Into the Sun is a 2005 action film directed by Christopher Morrison and starring Steven Seagal (who also produced), Matthew Davis, Takao Osawa, Eddie George, Juliette Marquis, and William Atherton.

The original script, written by Trevor Miller, was very similar to Sydney Pollack's The Yakuza. Joe Halpin, a former undercover narcotics detective, rewrote the script with Seagal to avoid making it a costly remake. Set in Japan, Seagal plays a CIA operative who takes down Yakuza gangsters. It was theatrically released in Japan but only went direct-to-DVD in the United States.

Plot 
The assassination of Tokyo's governor Takayama causes a stir of public outrage in Tokyo, Japan. Upon hearing news of the incident, the U.S. FBI asks the CIA's Tokyo office to investigate the killing, believing it to be linked to the Yakuza, a dangerous Japanese mafia syndicate. The Japanese branch of the CIA starts sniffing around under the auspices of the United States Department of Homeland Security. CIA agent Travis Hunter and his rookie FBI agent understudy Sean Mac are assigned to work on the case and to track down the perpetrators. During their work, Mac proves to be primarily a distraction to Hunter, especially as he is neither very knowledgeable about CIA procedures nor Japanese customs. Hunter, on the other hand, having been raised in Japan, has a strong understanding of the Yakuza and their mysterious, eccentric and sinister ways.
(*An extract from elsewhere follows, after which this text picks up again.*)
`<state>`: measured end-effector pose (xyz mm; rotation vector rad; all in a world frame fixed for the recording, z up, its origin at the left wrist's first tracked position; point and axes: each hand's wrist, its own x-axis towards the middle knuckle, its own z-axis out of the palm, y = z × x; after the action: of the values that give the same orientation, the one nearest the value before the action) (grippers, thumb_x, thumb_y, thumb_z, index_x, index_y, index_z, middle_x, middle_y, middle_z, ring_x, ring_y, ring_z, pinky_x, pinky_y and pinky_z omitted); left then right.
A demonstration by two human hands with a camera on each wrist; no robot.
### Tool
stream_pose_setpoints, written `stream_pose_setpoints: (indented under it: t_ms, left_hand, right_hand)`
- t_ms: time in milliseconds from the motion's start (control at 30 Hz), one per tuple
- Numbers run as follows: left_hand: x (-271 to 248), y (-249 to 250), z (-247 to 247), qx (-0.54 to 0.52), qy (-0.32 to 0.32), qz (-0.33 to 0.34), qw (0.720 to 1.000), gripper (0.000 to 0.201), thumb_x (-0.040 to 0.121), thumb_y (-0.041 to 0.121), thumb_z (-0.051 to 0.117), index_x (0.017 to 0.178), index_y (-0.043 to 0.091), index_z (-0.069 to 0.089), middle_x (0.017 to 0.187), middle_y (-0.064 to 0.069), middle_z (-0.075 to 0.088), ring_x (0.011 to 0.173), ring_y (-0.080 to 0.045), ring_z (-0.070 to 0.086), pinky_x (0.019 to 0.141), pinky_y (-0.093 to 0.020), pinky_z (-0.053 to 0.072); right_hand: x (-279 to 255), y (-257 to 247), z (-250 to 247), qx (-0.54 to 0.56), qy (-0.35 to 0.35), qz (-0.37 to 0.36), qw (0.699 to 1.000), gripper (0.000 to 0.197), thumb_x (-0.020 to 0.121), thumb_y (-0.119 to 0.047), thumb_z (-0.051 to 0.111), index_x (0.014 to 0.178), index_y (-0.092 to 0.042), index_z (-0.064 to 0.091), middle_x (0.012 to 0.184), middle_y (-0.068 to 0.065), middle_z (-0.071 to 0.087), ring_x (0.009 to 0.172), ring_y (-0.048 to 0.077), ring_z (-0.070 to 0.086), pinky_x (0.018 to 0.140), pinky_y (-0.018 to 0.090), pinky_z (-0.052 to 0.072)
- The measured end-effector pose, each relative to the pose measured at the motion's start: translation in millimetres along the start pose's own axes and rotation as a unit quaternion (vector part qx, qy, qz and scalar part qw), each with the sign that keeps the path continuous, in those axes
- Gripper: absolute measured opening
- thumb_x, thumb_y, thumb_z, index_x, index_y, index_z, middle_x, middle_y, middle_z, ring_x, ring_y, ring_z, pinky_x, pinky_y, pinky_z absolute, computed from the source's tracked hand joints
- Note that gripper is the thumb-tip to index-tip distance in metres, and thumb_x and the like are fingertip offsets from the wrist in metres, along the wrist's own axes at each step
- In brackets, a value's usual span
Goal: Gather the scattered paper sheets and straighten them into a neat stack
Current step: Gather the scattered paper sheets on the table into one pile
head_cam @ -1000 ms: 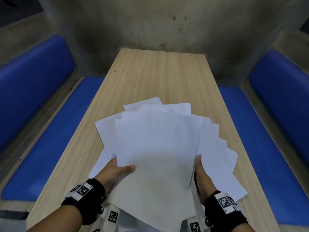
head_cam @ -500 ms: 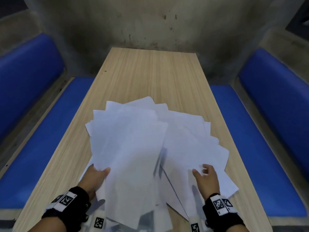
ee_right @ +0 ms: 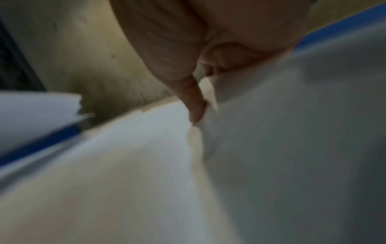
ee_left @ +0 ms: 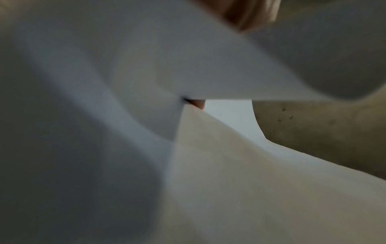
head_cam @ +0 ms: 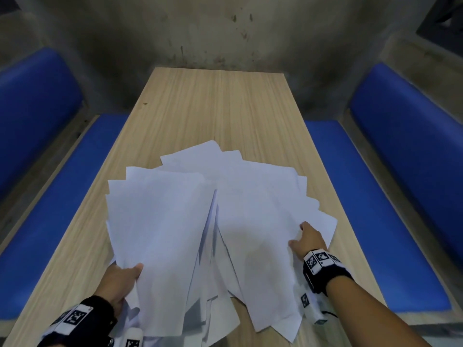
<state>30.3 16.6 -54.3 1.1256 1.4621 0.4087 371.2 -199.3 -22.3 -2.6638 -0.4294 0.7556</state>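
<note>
left hand (head_cam: 119,281) grips the lower left edge of the left bundle of paper sheets (head_cam: 160,221), thumb on top of the uppermost sheet, fingers hidden beneath. right hand (head_cam: 309,240) sits at the right edge of the right bundle; the thumb lies on top of a sheet and the fingers curl around the sheet edges, so its grip is closed on paper. in the right wrist view one finger (ee_right: 195,105) presses down into a fold between two sheets, with the remaining fingers curled above it. the left wrist view is filled by blurred curved sheets, with only a small part of a fingertip (ee_left: 198,103) showing at mid-frame; nothing further can be told from it.

paper sheets occupy the lower centre of the head view, fanned out in two overlapping groups that meet along a seam running down the middle of the frame. far corners of the sheets splay at differing angles toward the frame centre; the near ends overhang toward the lower edge of the frame. edges are not aligned.

sheets lie on a light wood-grain bench (head_cam: 213,103) that runs from the lower frame up to a stained grey wall (head_cam: 200,33). blue padded seats (head_cam: 62,196) flank the bench at the left and right of the frame. both wrists carry black bands (head_cam: 323,269) with printed square markers.
</note>
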Motion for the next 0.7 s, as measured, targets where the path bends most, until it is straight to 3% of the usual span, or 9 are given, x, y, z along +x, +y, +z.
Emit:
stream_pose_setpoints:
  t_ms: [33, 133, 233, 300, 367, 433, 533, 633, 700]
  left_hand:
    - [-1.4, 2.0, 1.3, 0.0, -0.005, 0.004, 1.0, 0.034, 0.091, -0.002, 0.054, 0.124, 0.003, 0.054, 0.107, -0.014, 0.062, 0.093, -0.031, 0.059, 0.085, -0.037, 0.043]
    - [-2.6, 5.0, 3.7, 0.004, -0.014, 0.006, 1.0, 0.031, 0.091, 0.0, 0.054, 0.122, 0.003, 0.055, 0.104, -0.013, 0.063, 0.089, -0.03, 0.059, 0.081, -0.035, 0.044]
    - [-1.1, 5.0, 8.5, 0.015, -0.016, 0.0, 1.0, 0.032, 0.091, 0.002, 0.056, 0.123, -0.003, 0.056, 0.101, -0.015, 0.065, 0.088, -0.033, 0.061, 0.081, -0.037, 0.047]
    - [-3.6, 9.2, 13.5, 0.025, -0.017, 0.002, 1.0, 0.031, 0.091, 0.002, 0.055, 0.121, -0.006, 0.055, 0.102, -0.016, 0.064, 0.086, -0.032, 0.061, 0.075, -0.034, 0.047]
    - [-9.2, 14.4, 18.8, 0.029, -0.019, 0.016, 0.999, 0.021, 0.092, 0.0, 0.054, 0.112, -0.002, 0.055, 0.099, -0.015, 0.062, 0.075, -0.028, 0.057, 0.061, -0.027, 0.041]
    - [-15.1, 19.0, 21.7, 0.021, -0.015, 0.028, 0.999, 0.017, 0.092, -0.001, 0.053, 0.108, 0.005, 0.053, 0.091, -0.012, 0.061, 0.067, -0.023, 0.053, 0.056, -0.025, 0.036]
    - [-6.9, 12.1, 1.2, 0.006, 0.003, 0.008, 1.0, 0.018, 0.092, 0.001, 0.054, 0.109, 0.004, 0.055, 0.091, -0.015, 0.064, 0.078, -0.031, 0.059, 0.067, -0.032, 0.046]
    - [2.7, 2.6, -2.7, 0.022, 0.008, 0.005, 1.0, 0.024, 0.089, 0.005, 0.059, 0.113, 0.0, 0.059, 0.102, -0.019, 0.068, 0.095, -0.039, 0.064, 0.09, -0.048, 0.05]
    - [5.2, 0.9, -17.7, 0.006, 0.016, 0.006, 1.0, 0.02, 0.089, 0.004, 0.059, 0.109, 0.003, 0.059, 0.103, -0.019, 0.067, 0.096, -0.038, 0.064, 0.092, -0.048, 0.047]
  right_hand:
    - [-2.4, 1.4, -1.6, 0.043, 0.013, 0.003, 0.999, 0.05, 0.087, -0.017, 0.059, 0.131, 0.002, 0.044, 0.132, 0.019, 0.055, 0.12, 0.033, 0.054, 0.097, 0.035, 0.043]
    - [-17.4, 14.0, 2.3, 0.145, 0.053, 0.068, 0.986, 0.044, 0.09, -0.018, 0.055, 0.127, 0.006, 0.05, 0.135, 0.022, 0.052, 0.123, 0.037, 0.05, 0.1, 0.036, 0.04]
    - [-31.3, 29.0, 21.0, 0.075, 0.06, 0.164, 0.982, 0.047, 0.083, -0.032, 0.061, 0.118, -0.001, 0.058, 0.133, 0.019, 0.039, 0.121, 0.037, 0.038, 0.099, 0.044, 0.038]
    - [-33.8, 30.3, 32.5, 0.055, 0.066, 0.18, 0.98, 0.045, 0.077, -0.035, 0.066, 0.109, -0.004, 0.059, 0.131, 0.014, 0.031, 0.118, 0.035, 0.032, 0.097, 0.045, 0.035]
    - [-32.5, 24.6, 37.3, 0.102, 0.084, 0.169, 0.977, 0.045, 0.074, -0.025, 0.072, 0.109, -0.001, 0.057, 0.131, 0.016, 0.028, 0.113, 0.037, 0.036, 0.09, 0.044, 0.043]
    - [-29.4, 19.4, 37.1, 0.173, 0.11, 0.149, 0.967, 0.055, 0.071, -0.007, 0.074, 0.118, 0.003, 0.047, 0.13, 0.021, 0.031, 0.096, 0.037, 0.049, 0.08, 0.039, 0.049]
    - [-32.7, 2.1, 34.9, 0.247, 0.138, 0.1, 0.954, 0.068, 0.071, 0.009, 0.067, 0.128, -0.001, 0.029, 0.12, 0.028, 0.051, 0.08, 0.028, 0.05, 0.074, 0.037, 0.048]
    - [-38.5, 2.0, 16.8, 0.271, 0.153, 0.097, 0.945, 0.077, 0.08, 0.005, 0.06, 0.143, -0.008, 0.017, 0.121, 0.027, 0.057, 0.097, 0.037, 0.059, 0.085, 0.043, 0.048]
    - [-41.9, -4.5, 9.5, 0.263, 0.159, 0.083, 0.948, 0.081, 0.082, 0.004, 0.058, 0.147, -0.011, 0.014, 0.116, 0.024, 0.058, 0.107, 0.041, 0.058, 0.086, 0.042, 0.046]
Hunter and Mac discover a plan by Kuroda, the boss of a new Yakuza outfit, to build an enormous drug-dealing network using his export company in cahoots with a Chinese Triad outfit leader named Chen. Kuroda is killing everyone who gets in his way. While reviewing security footage of the assassination, Hunter identifies a medallion seen around the neck of the shooter that links Kuroda to be the mastermind of the governor's assassination. As Hunter has been told that Kojima, the second-in-command of an old school Yakuza group run by elderly 'godfather' Oyabun Ishikawa, is the only Yakuza player who is capable of defeating Kuroda, Hunter turns to him for help. When they speak, Kojima tells Hunter that the new Yakuza have gained more power after joining forces with the Triads, and are ready to eliminate any other Yakuza gang. Kojima then reveals and he and Hunter have something in common - permanently ridding of Kuroda, adding that it will be interesting to see which one of them kills him first.
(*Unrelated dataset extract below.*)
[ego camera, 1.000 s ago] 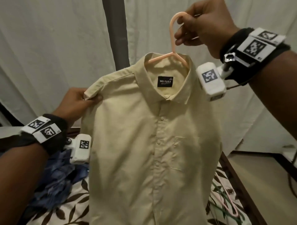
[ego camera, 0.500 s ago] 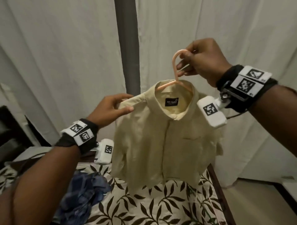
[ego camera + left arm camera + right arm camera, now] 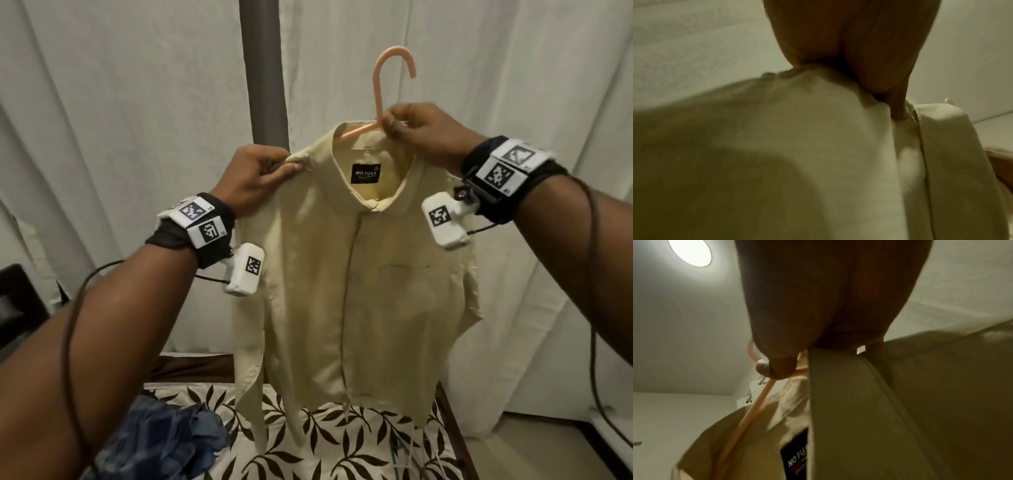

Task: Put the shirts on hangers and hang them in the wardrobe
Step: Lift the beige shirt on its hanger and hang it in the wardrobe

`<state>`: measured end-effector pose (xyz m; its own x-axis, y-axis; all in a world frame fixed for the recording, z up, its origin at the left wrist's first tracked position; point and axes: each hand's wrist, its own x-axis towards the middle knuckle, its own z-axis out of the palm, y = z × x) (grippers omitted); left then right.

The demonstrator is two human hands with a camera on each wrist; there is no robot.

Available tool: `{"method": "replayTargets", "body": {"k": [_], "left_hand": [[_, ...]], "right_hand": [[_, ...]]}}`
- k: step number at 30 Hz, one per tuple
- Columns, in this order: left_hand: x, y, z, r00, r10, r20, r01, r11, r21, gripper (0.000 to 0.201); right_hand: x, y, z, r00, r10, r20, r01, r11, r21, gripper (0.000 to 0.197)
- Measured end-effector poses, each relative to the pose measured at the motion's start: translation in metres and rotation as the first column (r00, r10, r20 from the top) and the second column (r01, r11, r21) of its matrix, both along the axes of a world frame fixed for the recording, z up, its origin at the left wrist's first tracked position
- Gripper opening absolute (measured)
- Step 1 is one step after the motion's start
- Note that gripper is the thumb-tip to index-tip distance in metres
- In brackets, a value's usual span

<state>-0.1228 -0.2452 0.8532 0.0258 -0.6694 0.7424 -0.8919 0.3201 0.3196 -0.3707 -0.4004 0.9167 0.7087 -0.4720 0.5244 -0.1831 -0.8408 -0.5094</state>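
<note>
Pinching the cream shirt [image 3: 370, 291] shoulder in my left hand [image 3: 255, 178], my right hand [image 3: 423, 132] gripping the pink hanger [image 3: 380, 85] neck, I should tug the seam squarely over the arm

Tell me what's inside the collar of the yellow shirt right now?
Inside the yellow shirt collar, one arm of the pink hanger and the black label show. The right hand covers the other arm; the hanger's ends are hidden under fabric.

Both arms raised; left hand [image 3: 255, 178] and right hand [image 3: 423, 133] pinch with curled fingers.
</note>
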Motion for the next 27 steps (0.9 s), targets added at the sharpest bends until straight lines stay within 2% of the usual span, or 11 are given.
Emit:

Meanwhile, Hunter's relentless pursuit of Kuroda increasingly endangers those associated with him. First, Kuroda has godfather Ishikawa murdered, making Kojima the new leader of Ishikawa's Yakuza outfit. Mac gets out of his depth while investigating and is also brutally murdered. But when Kuroda has Hunter's fiancée Nayako savagely slaughtered by sword, Hunter's search for Kuroda becomes devastatingly personal. Teaming up with CIA operative Jewel and tattoo artist Fudomyo-o, whose wife and young child were also killed by Kuroda, Hunter sets out to take down Kuroda.

By nightfall, Fudomyo-o and Hunter arrive at the temple Kuroda uses as his hideout. One-by-one they take on all the members of Kuroda's group with katanas. Mei Ling, former student of Hunter and daughter of his sifu, who was killed by Chen, also arrives just in time to save Fudomyo-o and then teams up with the two men. After Fudomyo-o survives being shot during a confrontation Kuroda. Hunter then appears and ferociously battles Kuroda, ultimately killing him by slashing his chest. They then leave Kuroda's temple hideout.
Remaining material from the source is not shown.